Multiple Workloads on a Single Docker

Running a workload with partial Gaudi processors requires a few changes. The following sections describe the changes required using the example provided in TensorFlow Model References GitHub page. The example runs two ResNet workloads at the same time, each workload using four Gaudi processors.

../../_images/Multiple_workloads_on_single_docker.JPG

Add Environment Variable HABANA_VISIBLE_MODULES

To run a workload with part of the available Gaudi processors, you need to set the module IDs of the used Gaudi processors in the environment, HABANA_VISIBLE_MODULES. In general, there are eight Gaudi processors on a node, so the module IDs would be in the range of 0 ~ 7. If you want to run a 4-Gaudi workload, you can set the below before you run the workload:

export HABANA_VISIBLE_MODULES="0,1,2,3"

If you want to run another 4-Gaudi workload in parallel, you can set the below before running the second workload to let it use the rest of the available four Gaudi processors.

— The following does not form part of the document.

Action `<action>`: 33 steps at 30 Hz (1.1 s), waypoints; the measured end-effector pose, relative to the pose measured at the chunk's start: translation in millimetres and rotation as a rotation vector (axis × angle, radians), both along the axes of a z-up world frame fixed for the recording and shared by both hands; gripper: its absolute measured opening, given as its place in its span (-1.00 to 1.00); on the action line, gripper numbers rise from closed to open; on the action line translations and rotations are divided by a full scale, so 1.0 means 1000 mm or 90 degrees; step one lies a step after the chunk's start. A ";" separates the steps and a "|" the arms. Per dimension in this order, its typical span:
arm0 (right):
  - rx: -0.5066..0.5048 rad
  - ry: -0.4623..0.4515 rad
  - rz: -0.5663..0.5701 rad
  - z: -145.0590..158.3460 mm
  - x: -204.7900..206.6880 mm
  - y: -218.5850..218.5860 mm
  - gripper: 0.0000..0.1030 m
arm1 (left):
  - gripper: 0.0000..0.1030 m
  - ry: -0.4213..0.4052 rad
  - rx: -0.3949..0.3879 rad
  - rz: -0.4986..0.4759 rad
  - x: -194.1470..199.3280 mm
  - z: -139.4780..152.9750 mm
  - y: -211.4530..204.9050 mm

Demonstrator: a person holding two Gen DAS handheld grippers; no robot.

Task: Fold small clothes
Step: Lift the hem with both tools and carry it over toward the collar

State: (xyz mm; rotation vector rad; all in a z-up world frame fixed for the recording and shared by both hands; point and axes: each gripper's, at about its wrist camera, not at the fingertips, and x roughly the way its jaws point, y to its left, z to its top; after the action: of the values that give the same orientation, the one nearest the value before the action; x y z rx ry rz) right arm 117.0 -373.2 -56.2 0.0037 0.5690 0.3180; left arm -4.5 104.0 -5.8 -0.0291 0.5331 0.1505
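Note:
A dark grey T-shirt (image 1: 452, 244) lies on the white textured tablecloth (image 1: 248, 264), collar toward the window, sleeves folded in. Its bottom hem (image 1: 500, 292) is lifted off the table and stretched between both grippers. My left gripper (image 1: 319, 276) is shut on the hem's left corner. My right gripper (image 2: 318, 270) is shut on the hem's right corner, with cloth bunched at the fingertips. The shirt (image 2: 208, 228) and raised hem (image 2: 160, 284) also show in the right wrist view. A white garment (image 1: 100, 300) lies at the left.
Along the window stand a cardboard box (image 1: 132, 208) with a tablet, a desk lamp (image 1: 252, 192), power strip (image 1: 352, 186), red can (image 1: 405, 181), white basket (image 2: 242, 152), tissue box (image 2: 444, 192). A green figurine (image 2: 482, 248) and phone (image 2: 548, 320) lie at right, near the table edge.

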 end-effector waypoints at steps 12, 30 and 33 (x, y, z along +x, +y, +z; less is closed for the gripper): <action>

export HABANA_VISIBLE_MODULES="4,5,6,7"

In the multi_tenants_resnet.sh example, HABANA_VISIBLE_MODULES="0,1,2,3" is set for one ResNet workload and HABANA_VISIBLE_MODULES="4,5,6,7" is set for the second ResNet workload. The workloads are invoked consecutively as background jobs and run in parallel.

Number of Supported Gaudis for Multi-Tenancy Workload

Though using partial Gaudi in a workload is possible, only 2-Gaudi and 4-Gaudi scenarios are supported. It is highly recommended to set HABANA_VISIBLE_MODULES using the combinations listed below:

  • 2-Gaudi - “0,1”, “2,3”, “4,5” or “6,7”

  • 4-Gaudi - “0,1,2,3” or “4,5,6,7”

Set the Model Specific Arguments

Make sure to set the model specific arguments properly. For example, if you need to change the number of the process from 8 Gaudis to 2 or 4, the argument -np of the mpirun command provided in the multi_tenants_resnet.sh example should be updated.

Updating model arguments for setting the folder where temporary data or checkpoints are saved may be required. For example, in ResNet-50 script the argument -md sets the path to the model directory. In the multi_tenants_resnet.sh example you can find --model_dir argument in the mpirun command.

Make sure different workloads use different folders, otherwise the content might be overwritten unexpectedly.

“Hello World” Example of Multiple Workloads on Single Docker Container

In addition to Multi_tenants_resnet.sh example which runs two ResNet-50 workloads, Habana also provides a Hello World Example for multiple tenants on a single docker container.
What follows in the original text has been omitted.